The changes they have in common that happened before the migration are in red (sentences 1-3). But the new changes for the group on the left are in blue (sentences 5a and 6a), and the new changes for the group on the right are in green (sentences 5b and 6b).
If you were to compare sentences 1, 6a, and 6b, you would see that there are 4 changes each between 6a and 1 and 6b and 1. Remember that our molecular clock for this type of change tells us that we should get one mistake per time the sentence is copied (per generation). This means there have been 4 copies made between sentence 6 (a and b) and sentence one.
But there are only two changes that 6a and 6b have in common (the red ones) and two that are unique to each (the blue and green changes). This way we know that the group a split off from group b 2 copies ago.
Scientists can do the same thing with mutations in DNA that we did with our sentences to determine what group of modern humans an ancient sample is most related to and how many generations have passed between the sample and modern humans.
If you had the DNA sequence of Alexander the Great, you could use the pattern of mutations to determine what group of modern humans he is most related to. Then you could use the number of changes between his DNA and the most closely related modern DNA to determine the number of generations that have passed since his life.
So there you have it. The DNA differences between a modern Macedonian and Alexander the Great would be subtle but a trained scientist could, with a little work, see them.

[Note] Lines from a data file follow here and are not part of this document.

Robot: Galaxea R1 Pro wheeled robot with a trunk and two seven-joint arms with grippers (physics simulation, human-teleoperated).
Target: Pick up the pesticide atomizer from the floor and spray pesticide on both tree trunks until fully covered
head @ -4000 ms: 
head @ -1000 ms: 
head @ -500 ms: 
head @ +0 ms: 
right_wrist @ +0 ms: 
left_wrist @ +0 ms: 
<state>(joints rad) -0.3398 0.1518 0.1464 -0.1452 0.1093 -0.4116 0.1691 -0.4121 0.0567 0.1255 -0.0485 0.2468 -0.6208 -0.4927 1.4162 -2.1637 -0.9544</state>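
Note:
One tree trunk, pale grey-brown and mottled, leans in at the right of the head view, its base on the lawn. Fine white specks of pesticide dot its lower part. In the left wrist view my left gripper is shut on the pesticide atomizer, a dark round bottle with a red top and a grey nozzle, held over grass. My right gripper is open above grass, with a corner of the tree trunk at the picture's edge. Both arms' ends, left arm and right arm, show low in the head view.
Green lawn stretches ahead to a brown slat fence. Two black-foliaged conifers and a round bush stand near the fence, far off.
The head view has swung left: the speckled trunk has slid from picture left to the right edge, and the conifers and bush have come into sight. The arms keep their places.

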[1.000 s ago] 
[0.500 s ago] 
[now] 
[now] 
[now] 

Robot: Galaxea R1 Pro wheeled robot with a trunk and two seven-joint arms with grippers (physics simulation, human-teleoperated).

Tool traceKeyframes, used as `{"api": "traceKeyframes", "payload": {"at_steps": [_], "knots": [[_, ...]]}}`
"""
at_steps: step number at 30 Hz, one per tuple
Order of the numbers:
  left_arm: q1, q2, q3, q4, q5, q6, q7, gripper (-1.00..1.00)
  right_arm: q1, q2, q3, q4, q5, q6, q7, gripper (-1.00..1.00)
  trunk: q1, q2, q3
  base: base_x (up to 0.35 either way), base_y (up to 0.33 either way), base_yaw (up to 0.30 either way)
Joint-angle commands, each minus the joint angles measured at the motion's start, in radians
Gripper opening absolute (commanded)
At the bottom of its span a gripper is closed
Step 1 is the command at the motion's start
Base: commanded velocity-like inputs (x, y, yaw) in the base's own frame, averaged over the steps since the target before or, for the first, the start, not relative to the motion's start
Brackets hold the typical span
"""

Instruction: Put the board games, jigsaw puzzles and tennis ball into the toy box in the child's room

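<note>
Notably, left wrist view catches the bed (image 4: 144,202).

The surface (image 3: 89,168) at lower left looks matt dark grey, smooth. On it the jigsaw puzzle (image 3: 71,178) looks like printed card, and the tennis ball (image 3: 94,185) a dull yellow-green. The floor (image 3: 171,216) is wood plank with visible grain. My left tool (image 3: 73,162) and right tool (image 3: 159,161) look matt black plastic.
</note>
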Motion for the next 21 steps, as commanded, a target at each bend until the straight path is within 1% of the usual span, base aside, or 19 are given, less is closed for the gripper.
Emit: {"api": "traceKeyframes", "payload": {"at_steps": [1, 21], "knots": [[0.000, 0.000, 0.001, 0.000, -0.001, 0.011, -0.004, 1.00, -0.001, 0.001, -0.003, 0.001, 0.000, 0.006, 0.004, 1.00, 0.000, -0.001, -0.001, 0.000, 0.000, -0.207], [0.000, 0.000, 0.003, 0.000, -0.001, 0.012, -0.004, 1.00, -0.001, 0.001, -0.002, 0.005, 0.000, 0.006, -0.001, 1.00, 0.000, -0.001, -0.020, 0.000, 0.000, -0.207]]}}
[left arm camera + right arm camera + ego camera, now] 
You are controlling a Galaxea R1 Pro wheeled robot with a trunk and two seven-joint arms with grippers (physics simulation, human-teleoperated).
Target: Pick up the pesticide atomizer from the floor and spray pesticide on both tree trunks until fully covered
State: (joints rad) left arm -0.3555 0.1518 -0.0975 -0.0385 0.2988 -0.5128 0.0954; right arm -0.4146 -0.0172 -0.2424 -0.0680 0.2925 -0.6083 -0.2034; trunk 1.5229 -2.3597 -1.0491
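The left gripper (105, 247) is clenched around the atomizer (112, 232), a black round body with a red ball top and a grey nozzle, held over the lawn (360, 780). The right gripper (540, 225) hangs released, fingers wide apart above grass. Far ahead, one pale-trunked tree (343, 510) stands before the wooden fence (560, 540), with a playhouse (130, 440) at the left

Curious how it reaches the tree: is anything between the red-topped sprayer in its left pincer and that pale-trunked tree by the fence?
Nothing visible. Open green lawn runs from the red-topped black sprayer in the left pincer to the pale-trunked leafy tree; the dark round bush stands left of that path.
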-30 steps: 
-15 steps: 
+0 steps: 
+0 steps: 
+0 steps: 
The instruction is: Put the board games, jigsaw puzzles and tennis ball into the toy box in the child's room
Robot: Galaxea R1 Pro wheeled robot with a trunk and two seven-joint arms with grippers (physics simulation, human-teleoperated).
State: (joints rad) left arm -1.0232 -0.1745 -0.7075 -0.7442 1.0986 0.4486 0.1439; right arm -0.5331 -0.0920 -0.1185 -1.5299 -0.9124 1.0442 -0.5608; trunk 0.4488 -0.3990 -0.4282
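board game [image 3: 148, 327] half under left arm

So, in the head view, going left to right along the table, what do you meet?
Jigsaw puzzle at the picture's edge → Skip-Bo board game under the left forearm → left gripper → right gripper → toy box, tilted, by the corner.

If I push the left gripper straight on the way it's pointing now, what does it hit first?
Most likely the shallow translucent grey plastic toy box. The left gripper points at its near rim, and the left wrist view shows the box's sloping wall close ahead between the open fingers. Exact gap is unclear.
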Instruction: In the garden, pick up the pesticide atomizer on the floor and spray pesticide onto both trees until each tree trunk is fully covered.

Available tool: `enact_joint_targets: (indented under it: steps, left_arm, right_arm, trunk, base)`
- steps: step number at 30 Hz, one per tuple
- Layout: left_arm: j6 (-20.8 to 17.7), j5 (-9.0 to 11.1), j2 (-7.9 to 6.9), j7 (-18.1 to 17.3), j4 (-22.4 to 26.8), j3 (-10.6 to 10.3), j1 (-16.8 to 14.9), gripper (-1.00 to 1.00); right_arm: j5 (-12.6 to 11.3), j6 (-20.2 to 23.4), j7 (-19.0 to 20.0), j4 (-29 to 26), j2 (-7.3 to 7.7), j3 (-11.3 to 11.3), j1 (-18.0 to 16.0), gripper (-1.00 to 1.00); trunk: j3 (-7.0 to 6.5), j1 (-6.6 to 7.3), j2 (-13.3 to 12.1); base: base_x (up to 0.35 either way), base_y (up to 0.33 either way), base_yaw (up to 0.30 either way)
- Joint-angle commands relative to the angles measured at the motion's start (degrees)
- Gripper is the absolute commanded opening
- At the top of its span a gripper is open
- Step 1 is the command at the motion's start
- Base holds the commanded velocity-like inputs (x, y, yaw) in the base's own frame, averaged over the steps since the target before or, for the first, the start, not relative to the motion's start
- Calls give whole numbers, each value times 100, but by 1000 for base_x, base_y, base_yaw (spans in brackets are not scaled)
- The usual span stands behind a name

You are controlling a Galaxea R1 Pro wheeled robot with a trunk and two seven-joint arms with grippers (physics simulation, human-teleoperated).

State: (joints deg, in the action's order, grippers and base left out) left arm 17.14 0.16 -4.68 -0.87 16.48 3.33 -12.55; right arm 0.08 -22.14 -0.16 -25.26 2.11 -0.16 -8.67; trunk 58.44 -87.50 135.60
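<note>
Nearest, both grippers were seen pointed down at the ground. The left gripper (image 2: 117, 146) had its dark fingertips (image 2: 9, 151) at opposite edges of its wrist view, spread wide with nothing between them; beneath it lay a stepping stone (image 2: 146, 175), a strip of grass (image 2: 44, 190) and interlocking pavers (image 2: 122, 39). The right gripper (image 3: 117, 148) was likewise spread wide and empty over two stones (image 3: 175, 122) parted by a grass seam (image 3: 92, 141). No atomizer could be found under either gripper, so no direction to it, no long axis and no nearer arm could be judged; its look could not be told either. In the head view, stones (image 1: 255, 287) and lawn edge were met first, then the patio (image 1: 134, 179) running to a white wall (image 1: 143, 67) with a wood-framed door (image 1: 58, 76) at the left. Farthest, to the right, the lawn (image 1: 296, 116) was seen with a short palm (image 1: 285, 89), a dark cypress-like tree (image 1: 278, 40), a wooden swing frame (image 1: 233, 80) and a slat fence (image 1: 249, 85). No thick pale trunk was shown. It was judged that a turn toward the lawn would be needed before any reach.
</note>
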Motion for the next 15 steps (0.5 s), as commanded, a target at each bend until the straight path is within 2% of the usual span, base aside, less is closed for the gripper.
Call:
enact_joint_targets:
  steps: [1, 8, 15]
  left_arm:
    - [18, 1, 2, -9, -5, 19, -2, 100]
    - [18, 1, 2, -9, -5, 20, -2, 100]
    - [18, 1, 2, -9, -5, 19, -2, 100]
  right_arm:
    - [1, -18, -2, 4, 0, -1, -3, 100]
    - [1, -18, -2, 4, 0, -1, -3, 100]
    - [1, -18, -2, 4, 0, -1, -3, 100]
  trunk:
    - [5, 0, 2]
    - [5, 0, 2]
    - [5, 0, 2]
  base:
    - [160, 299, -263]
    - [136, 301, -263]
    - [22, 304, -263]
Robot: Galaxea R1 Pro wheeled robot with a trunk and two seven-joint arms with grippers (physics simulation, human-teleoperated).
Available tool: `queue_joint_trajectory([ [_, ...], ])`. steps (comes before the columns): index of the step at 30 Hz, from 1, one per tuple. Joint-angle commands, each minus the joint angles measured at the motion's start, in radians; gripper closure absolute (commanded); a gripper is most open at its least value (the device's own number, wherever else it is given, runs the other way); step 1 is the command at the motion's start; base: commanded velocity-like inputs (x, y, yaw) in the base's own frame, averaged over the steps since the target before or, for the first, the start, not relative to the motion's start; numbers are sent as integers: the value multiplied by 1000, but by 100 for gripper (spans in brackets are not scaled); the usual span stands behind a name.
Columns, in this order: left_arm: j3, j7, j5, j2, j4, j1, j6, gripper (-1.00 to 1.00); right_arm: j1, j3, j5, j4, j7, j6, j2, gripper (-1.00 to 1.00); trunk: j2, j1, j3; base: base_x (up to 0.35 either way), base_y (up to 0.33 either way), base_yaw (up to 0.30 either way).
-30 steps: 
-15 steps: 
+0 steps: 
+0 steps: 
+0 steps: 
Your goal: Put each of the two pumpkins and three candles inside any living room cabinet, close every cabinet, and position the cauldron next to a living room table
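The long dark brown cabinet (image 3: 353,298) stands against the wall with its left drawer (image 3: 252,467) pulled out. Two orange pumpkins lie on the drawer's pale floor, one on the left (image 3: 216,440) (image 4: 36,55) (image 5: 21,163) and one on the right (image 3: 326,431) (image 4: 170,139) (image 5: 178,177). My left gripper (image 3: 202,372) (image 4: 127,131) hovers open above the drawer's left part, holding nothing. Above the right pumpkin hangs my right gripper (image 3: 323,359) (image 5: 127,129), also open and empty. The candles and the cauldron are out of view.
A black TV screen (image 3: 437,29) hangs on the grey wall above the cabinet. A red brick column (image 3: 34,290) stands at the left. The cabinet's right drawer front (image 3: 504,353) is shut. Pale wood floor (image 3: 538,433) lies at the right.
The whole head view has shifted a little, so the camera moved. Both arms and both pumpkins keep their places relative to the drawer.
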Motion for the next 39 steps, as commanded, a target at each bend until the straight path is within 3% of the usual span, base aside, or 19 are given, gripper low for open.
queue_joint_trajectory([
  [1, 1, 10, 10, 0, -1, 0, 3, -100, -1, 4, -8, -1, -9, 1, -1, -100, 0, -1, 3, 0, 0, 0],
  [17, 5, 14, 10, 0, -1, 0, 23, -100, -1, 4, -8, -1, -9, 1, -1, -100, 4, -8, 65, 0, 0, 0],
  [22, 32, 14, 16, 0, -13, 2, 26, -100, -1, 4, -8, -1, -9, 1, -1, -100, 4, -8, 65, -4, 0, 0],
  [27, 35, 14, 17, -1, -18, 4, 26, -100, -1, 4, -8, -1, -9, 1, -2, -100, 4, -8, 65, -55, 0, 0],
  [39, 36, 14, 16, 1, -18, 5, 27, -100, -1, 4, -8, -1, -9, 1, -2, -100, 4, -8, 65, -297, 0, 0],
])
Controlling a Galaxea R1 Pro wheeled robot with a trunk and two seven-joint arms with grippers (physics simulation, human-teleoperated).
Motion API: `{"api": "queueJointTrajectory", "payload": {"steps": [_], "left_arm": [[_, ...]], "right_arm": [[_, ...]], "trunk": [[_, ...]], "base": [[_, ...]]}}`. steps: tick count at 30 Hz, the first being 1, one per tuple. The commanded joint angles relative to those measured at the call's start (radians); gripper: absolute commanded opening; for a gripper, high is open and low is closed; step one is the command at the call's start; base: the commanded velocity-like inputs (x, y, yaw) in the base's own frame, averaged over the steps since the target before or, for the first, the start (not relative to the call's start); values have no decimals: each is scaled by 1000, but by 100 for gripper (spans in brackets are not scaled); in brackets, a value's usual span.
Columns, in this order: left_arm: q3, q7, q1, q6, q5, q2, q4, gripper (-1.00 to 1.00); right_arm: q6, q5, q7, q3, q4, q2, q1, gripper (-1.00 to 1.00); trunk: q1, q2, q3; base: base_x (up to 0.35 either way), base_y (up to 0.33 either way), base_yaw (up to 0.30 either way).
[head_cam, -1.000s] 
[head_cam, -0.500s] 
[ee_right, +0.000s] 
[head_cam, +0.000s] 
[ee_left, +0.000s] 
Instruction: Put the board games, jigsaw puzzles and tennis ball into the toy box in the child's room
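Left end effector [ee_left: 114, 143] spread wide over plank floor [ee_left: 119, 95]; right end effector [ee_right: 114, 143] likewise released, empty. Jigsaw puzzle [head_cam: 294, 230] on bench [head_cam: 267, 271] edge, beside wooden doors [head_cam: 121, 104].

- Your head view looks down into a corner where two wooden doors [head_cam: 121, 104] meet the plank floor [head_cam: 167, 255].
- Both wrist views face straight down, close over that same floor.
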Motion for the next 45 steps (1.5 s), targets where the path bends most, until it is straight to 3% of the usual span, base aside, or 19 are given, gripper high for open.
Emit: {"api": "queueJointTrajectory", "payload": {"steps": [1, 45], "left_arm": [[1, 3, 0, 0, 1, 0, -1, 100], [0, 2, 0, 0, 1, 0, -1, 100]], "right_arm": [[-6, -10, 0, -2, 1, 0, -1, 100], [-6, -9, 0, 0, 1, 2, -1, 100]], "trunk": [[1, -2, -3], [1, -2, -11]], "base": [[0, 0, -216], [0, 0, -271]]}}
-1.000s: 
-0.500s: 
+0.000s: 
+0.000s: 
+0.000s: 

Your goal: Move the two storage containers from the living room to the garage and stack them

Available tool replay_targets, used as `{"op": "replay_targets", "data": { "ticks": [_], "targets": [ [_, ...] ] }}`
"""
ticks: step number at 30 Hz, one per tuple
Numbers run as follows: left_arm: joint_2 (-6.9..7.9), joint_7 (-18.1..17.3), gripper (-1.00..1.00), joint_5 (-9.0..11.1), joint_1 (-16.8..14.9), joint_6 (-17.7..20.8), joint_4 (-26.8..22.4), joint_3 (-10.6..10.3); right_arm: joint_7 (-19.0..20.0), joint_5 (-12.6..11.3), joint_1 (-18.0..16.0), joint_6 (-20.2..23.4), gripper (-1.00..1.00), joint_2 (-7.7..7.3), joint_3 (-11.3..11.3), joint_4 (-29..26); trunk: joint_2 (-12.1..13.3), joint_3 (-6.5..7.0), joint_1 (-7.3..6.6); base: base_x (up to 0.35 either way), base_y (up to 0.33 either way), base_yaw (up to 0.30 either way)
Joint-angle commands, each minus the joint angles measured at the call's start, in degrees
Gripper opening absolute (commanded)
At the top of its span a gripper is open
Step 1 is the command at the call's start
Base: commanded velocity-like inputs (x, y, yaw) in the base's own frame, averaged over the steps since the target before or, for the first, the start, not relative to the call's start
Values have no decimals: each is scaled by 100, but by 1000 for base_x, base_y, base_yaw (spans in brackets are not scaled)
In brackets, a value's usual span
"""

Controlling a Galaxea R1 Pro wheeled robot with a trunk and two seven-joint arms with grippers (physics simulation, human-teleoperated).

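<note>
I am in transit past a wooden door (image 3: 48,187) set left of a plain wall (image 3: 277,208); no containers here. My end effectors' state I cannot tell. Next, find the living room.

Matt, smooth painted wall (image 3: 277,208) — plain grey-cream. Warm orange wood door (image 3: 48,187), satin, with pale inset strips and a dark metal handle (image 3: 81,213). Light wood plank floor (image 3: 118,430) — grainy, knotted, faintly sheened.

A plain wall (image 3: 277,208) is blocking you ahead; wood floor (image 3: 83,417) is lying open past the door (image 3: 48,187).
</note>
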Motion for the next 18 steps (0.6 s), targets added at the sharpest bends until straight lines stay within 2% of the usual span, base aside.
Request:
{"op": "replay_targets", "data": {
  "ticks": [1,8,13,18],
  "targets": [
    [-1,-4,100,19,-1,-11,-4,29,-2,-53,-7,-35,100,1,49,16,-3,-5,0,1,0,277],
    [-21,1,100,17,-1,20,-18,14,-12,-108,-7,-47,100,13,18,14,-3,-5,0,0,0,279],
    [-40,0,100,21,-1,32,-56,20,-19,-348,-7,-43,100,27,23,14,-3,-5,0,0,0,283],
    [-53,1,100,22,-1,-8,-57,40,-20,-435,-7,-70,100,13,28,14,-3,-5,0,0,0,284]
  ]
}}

For the last several hundred years people have been moving all over the world and having children with people whose ancestors come from different places. In the United States (and Canada), unless your family is Native American, we are all immigrants from somewhere else. Scientists can use the pattern of mutations in a person’s DNA to determine where in the world their ancestors came from.
Scientists are hard at work sequencing the DNA of people from all over the world to make a better and better map of when humans first migrated to new places, where they migrated from, and what they might have looked like.